最強騎士への悪あがき 3
観客の声がうるさいほど鳴り響く。
その声のうち俺を応援している声は少なくて心が落ち込む。いやゼロじゃないのがこの異世界に来た俺の成果なのだろう。どこかでは俺を応援している小さな声が聞こえるのかもしれない。なら俺はその人のために戦う。何があっても諦めてはいけない。

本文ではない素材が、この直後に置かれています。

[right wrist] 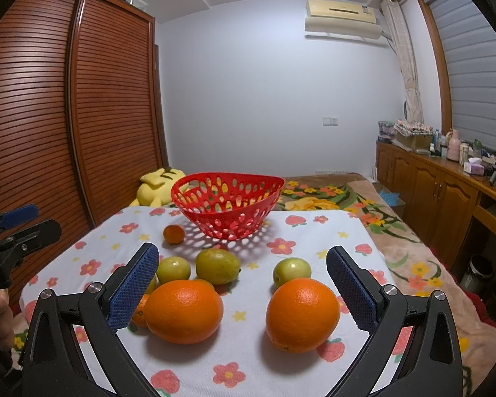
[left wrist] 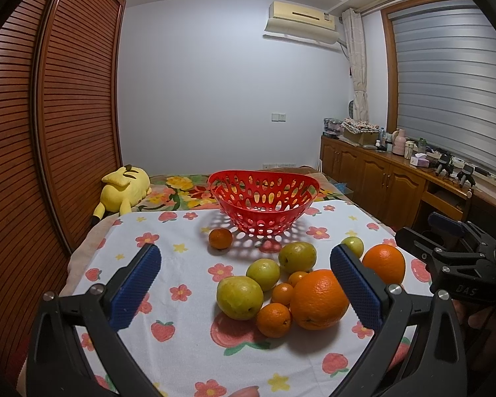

多分試合が始まってすぐガナルはソードリアルで切りつけてくるだろう。ポーションがあるとはいえその効果はダメージ減少ではない。なら少しかするくらいで済ませなければならない。
「さあ行くぞ、落ちこぼれ。」
早く来い。一緒の痛みを共有しようじゃないか。
ガナルの剣は俺の頭の右上から降りかかってきた。
この速度なら見切れる。
躱すべきか、剣で受け止めるべきか。
流石に迷ってる時間はない。剣の強度を信じるしかない。
よしこのままなら剣で受け流せる!
自分の折れた剣が目の前に見えたと共に激痛が走った。剣が折れたっていうのか⁈
ていうか何だこの痛みは、痛いってもんじゃない。
切りつけられたのは右肩なのだろうが目立った傷はない。少し切り傷があるくらいだ。
これがソードリアルか。痛みが半端じゃない。
やばい痛すぎる。このままじゃ気を失う。
こんな攻撃をまた受けたら死ぬ。絶対死ぬ。
もう諦めてもいいじゃないか。
「うあぁー、痛…痛い。なんで俺が。痛い…」
このポーション効き目はあったみたいだな。
俺でさえ痛すぎる痛みに耐えて声あげてないんだぞ。
騎士なんだろ、お前が声あげてんじゃねぇよ。
確かに痛い、痛すぎる。だが騎士相手にこれほど闘えたのは誰のおかげだ。ポーションをくれたのは誰だ、剣術を教えてくれたのは誰だ。この試合全てが人に仲間に支えられてるじゃないか。なのに諦めるのか、人の恩を受けているとわかっているのにそれを投げ捨てるのか。そんなに無責任に諦めていいものか。
俺一人が痛いからといって諦めていいものか。
「おい最強騎士、痛いか痛いよな。俺とお前が感じてる痛みは同じだからよ、わかんだよ。」
「お前何をした!う、痛…」
「俺はこの痛みに耐えてるのに惨めなものだな。
悪いがこの試合勝たせてもらうぞ。最弱の悪あがきを身に刻め。」
俺の今の武器は折れた武器だけだ。だがそれでもこいつの足を刺すには十分だ。ポーションの効果は痛みの共有だけ。そしてそれは俺が受けた痛みだけ、だから俺がガナルに痛みを与えようと返ってくることはない。
「くらえ最強。これが最弱底辺の戦い方だ。」
俺の折れた剣がガナルの足に刺さる直前、
「参った!やめてくれぇ頼む!」
ガナルの降参で俺の勝ちだろう。
会場がざわめいているのがわかる。最弱が勝ったんだ。
「しょ、勝者D組神崎仁。」
歓声が鳴り響くものかと思ったが会場は静かな沈黙に満ちていた。
「仁やりましたね。おめでとうございます!」
いや今は小さな声でもその沈黙を破ってくれる人がいる。俺はそれだけで十分だ。
「ああやった…ぞ…」
廻る視界の中俺は地面に倒れこんだ。